Long, 820 F.2d at 414. The District of Columbia, accordingly, is not the type of entity that is
ever subject to § 1332, and therefore joinder of the District does not defeat diversity jurisdiction
in the same sense that joinder of an individual defendant who resides in the same State as the
plaintiff would. That is, joinder of the District of Columbia would not result in “litigants from
the same [S]tate” appearing on “opposing sides” of the case. See Saadeh v. Farouki, 107 F.3d
52, 55 (D.C. Cir. 1997) (quoting Prakash v. Am. Univ., 727 F.2d 1174, 1178 n.25 (D.C. Cir.
1984)).
This, of course, does not resolve the question whether the Court would have subject
matter jurisdiction over the District of Columbia for purposes of the common-law torts alleged in
Saddler’s complaint. As to that question, the only evident source of federal jurisdiction is 28
U.S.C. § 1367, which confers “supplemental jurisdiction” on a federal court to consider “claims
that are so related to claims” over which the court already has “original jurisdiction” that the
supplemental claims “form part of the same case or controversy under Article III of the United
States Constitution.” 28 U.S.C. § 1367(a). That conferral of jurisdiction, however, comes with
an important caveat: In cases in which the sole source of the district court’s original jurisdiction
6
is diversity of citizenship under § 1332, the court’s supplemental jurisdiction will not extend to
“claims by persons proposed to be joined as plaintiffs under Rule 19 . . . when exercising
supplemental jurisdiction over such claims would be inconsistent with the jurisdictional
requirements of [§] 1332.” 28 U.S.C. § 1367(b).
That rule makes eminent sense; without it, litigants could easily evade “the two statutory
limitations on invocation of diversity jurisdiction—the complete diversity rule and the amount in
controversy.” 13D Charles Alan Wright & Arthur R. Miller, Federal Practice and Procedure
§ 3567.2 (3d ed. 2008) (“Wright & Miller”). It is far from clear, however, how the final clause
of § 1367(b) was intended to apply in a case like this one, in which the party to be joined (here,
the District of Columbia) is not a citizen of any State for purposes of § 1332 and thus joinder
would not work any obvious circumvention of the complete diversity (or amount in controversy)

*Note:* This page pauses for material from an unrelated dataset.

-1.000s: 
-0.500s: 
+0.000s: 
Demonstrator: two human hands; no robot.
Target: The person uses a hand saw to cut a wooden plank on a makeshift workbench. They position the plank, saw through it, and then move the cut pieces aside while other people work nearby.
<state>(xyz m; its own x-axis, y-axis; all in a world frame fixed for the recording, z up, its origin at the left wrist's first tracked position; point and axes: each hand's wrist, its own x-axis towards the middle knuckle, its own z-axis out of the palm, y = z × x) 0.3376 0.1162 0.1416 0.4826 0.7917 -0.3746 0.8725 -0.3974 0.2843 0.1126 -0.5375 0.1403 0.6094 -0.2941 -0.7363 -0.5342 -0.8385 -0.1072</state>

requirements of § 1332. In other words, joinder of the District of Columbia would not introduce
a non-diverse party—thereby defeating diversity of citizenship—because the District of
Columbia is not a citizen of any State.
The Court is unaware of any precedent addressing whether the joinder of a party that is
not a citizen of any State (or is not the subject of a foreign state) “would be inconsistent with the
jurisdictional requirements of [§] 1332,” and would thus run afoul of the final clause of
§ 1367(b). See Westra Constr., Inc. v. U.S. Fid. & Guar. Co., 546 F. Supp. 2d 194, 198 (M.D.
Pa. 2008) (“Few courts have attempted to define the contours of the final requirement of
§ 1367(b).”). The meaning of the final clause of § 1367(b), moreover, is “far from clear;”
indeed, if the clause merely meant that the claims subject to joinder under Rule 19 must satisfy
all of the requirements of § 1332, “there would be no need for supplemental jurisdiction.” 13D
Wright & Miller § 3567.2. Because neither party has briefed this issue, and because the Court
7
must, in any event, deny AMEC’s motion on other, well-settled grounds, the Court will not
endeavor to define the scope of the final clause of § 1367(b) here.2 For present purposes, it
suffices for the Court to decline to embrace the first premise of AMEC’s motion and to turn to
the question whether the District of Columbia is, in any event, a “necessary” party within the
meaning of Rule 19(a). See Nanko Shipping, USA v. Alcoa, Inc., 850 F.3d 461, 464 (D.C. Cir.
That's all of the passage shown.